REQUIREMENT: Filter the records below and copy every line containing the word "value".

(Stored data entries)
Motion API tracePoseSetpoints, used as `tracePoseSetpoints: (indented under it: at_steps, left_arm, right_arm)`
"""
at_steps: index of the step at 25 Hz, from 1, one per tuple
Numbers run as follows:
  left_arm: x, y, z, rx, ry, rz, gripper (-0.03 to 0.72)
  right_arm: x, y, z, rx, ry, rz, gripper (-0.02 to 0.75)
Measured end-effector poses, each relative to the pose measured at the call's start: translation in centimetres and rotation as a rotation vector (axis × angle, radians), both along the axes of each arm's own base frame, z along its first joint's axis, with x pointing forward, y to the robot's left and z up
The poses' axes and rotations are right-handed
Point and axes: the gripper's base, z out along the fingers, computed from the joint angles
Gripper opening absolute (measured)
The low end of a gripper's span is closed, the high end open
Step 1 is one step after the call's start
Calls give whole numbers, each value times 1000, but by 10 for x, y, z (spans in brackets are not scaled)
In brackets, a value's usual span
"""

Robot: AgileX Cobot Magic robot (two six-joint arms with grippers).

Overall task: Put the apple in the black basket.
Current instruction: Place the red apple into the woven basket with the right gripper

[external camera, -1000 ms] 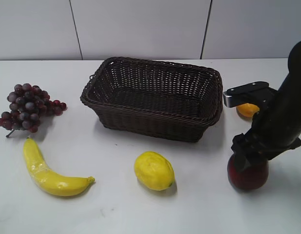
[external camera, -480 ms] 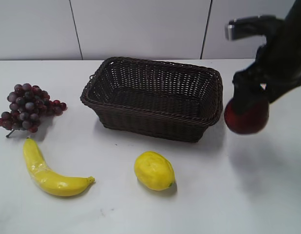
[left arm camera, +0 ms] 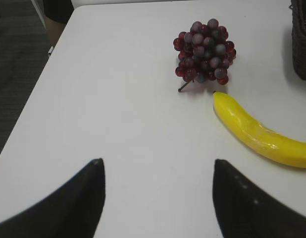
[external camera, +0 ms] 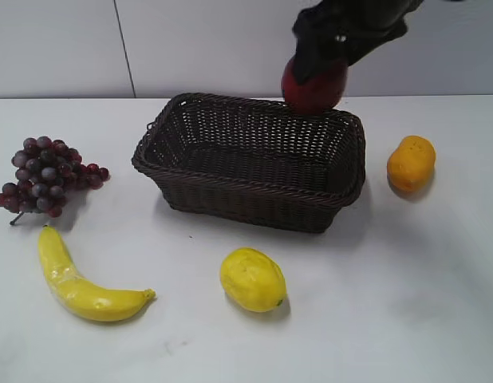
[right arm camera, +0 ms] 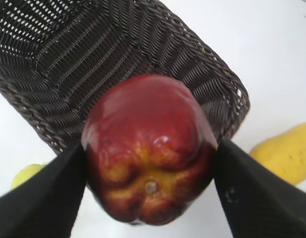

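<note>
My right gripper [external camera: 326,60] is shut on the dark red apple [external camera: 314,86] and holds it in the air above the far right rim of the black basket [external camera: 254,199]. In the right wrist view the apple [right arm camera: 148,148] fills the space between the fingers [right arm camera: 150,163], with the basket [right arm camera: 93,54] below it. The basket is empty inside. My left gripper [left arm camera: 155,166] is open and empty above bare table; it does not show in the exterior view.
Purple grapes [external camera: 43,174] and a banana [external camera: 79,279] lie at the left. A yellow lemon-like fruit [external camera: 252,279] lies in front of the basket. An orange fruit [external camera: 411,163] sits right of the basket.
My right gripper lifted the apple off the table at the front right, then carried it up and left to above the basket's far right rim. The orange fruit is now uncovered.
</note>
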Motion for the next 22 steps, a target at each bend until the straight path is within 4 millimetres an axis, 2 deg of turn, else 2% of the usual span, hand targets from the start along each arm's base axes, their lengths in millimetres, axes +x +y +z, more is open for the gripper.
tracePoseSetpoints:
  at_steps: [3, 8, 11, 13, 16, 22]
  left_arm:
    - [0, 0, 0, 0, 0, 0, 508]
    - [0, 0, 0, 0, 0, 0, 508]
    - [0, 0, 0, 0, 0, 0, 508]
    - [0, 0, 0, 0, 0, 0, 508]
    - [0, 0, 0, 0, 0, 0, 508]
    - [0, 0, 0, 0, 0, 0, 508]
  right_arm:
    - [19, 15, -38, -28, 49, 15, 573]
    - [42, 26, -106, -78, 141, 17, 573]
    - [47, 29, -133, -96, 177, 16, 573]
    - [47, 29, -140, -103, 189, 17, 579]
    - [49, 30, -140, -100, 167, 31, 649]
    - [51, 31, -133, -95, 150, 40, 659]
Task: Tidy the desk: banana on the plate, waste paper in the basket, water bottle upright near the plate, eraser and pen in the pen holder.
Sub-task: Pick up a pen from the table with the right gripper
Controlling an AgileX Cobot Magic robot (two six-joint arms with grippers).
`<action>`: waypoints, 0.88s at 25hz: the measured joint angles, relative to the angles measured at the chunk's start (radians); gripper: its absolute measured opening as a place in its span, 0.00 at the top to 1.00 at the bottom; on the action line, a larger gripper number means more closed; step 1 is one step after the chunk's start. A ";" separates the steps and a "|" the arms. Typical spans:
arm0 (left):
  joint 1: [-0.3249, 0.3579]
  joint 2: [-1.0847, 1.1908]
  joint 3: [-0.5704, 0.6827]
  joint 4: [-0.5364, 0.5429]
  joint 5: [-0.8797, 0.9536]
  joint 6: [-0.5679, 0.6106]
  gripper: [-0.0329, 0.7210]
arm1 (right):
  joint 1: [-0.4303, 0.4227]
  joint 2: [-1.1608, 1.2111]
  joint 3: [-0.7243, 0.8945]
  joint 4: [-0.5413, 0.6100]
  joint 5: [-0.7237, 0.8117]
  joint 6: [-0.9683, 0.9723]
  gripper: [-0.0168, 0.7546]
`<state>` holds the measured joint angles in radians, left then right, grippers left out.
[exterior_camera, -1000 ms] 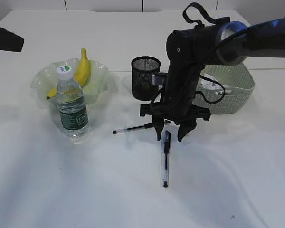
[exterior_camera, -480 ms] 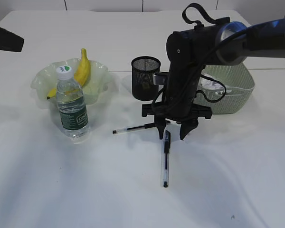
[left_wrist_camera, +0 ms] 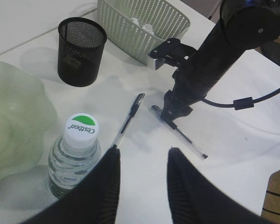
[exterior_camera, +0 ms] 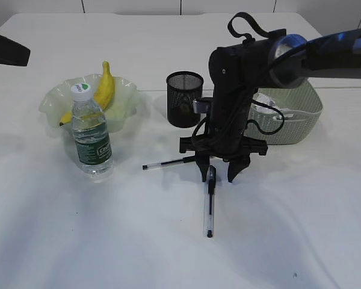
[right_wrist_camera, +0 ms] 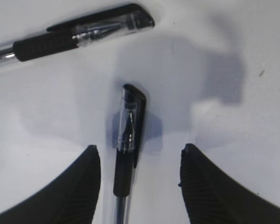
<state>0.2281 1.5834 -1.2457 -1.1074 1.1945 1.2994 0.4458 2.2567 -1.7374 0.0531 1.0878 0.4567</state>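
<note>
Two pens lie on the white table: one pen (exterior_camera: 209, 205) runs front to back, a second pen (exterior_camera: 168, 162) lies crosswise to its left. My right gripper (exterior_camera: 216, 176) is open and straddles the cap end of the first pen (right_wrist_camera: 127, 140); the second pen (right_wrist_camera: 70, 35) shows above it. My left gripper (left_wrist_camera: 141, 156) is open and empty, hovering above the water bottle (left_wrist_camera: 77, 151). The bottle (exterior_camera: 90, 133) stands upright in front of the plate (exterior_camera: 123, 96), which holds the banana (exterior_camera: 104, 87). The black mesh pen holder (exterior_camera: 185, 99) has a small object inside. Waste paper (exterior_camera: 266, 107) lies in the basket (exterior_camera: 289, 117).
The right arm's black body and cables (exterior_camera: 234, 90) rise between the pen holder and the basket. In the left wrist view the pen holder (left_wrist_camera: 80, 51) and the basket (left_wrist_camera: 140, 25) stand at the far side. The table's front half is bare white surface.
My right gripper has sunk a little toward the table over the cap end of the front-to-back pen. The pens, bottle and banana have not moved.
</note>
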 joint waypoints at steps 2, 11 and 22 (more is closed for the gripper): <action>0.000 0.000 0.000 0.002 0.000 0.000 0.65 | 0.000 0.009 0.000 0.000 0.000 0.000 0.45; 0.000 0.000 0.000 0.012 0.000 -0.002 0.65 | 0.000 0.025 -0.008 0.008 0.000 0.002 0.45; 0.000 0.000 0.000 0.014 0.000 -0.002 0.65 | 0.000 0.027 -0.008 0.010 0.009 0.002 0.46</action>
<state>0.2281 1.5834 -1.2457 -1.0936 1.1945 1.2978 0.4458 2.2837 -1.7453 0.0629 1.0964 0.4586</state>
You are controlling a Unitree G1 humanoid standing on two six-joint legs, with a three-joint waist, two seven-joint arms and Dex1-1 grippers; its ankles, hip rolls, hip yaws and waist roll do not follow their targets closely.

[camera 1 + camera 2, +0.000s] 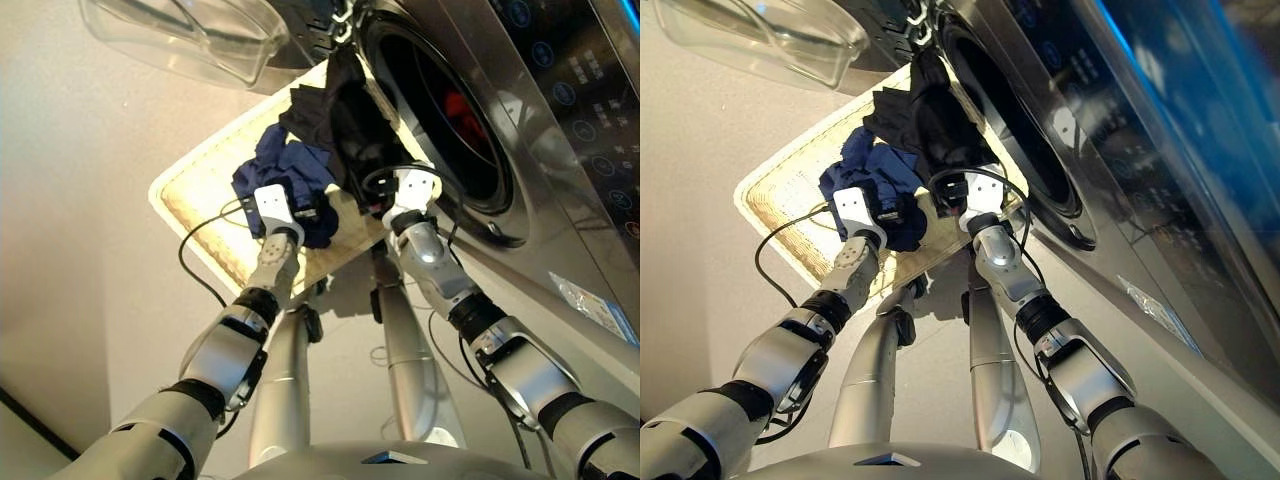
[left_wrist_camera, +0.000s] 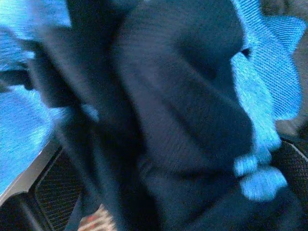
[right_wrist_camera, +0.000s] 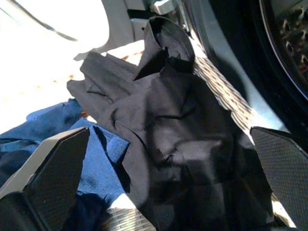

TASK RESPONSE:
Calls give whole numbers, each value times 1000, but by 10 for x, y, z (spans in brackets are not scaled)
In brackets, a value's usual span

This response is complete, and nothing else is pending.